These cells are more sensitive to mitochondrial defects due to their high metabolic demands; thus, the selective elimination of dysfunctional organelles is vital for reliable neurotransmission. 

Mitochondria that are irreversibly damaged or become no longer efficient are eliminated by mitophagy, a selective mechanism where specialized receptors recognize flawed mitochondria and mediate cargo targeting autophagic vesicles [79]. Cells make use of different methods to recycle defective mitochondria, namely ubiquitin-dependent and independent pathways. 

Majorly, neuronal cells resort to the ubiquitin-dependent mechanism system controlled by PTEN-induced kinase 1 (PINK1)/Parkin to preserve an active and dynamic pool of mitochondria. 

PINK1 is a mitochondrial protein whose accumulation in the OMM acts as a sensor for maintaining mitochondrial function since it flags damaged mitochondria for degradation [80]. 

PINK1 exhibits a mitochondrial-targeting sequence, thus being systematically imported to the IMM by complexing with translocases of the outer membrane 20 and 40 (TOM20 and TOM40) [81], where it is cleaved by the intramembrane serine protease presenilin associated rhomboid-like (PARL) [82] and therefore maintained at low levels under physiological conditions. 

Upon a given damage, the molecular interactions between TOM20/40 and PINK1 decrease, and PINK1 clusters in the OMM of damaged mitochondria, promoting Parkin phosphorylation and its subsequent recruitment [83]. 

Parkin, a cytosolic E3 ubiquitin ligase, ubiquitinates a myriad of proteins of the OMM, which are recognized by receptors such as p62, also denominated sequestosome 1 (SQSTM1). p62/SQSTM1 is the ubiquitin-binding receptor responsible for driving ubiquitinated mitochondria to the autophagosome assembly site by interacting with the ATG8 family LC3/GABARAP receptors [84]. 

These receptors also recognize the LIR motifs of many OMM proteins for specific targeting of damaged mitochondria at the autophagosome assembly site [85]. In neuronal cells, ubiquitin-independent mitophagy orchestrated by two bi-functional proteins, BCL2 and adenovirus E1B 19 kDa-interacting protein 3 (BNIP3L) and BNIP3- like protein X (NIX), is also responsible for the differentiation of retinal ganglion cells (RGCs). BNIP3 and NIX contain a BH3 domain and are mainly located at the OMM. 

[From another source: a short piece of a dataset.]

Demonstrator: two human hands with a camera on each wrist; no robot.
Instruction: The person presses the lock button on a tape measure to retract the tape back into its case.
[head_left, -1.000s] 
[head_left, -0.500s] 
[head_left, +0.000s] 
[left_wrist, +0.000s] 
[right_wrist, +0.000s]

These proteins have a WXXL-like motif with an affinity for LC3 and its homolog GABARAP, driving mitochondria to autophagic vesicles. During retinal neurogenesis, a metabolic shift takes place, accompanied by an increase in the expression of both proteins [86]. 

NIX activity can be mediated by increasing reactive oxygen species (ROS) levels in several cell lines [87], adding a new layer of complexity apart from developmental functions. Indeed, ROS production increases as a consequence of damaged mitochondria [88] and can induce mitophagy [88]. NIX can also regulate the translocation of Parkin to mitochondria upon a depolarizing stimulus, such as CCCP [87]. 

In addition, BNIP3L and NIX-regulated mitophagy have neuroprotective functions. In a model of brain ischemia, the selective degradation of mitochondria-mediated by these proteins was crucial for neuronal survival and function [89]. Additionally, NIX overexpression alone is sufficient to restore mitophagy defects observed in cell lines derived from PD patients [90]. 

Fun14 domain-containing protein 1 (FUNDC1) is an OMM protein that interacts with LC3 and GABARAP and mediates mitophagy in hypoxic conditions. At homeostatic levels, FUNDC1-dependent mitophagy is repressed by Src kinase-mediated phosphorylation in the moiety of the LIR motif at Tyr18. 

In a hypoxic state, reduced Src activity results in FDUNC1 Tyr18 dephosphorylation, facilitating its interaction with LC3 and subsequent mitophagy [91]. Moreover, hypoxia-driven phosphorylation of ULK1 by AMPK at Ser555 favors ULK1 translocation to the mitochondria, enhancing FUNDC1 activity [92]. Additionally, Optineurin (OPTN) is a cytosolic receptor located at the OMM that promotes mitophagy through its interaction with LC3 [93]. 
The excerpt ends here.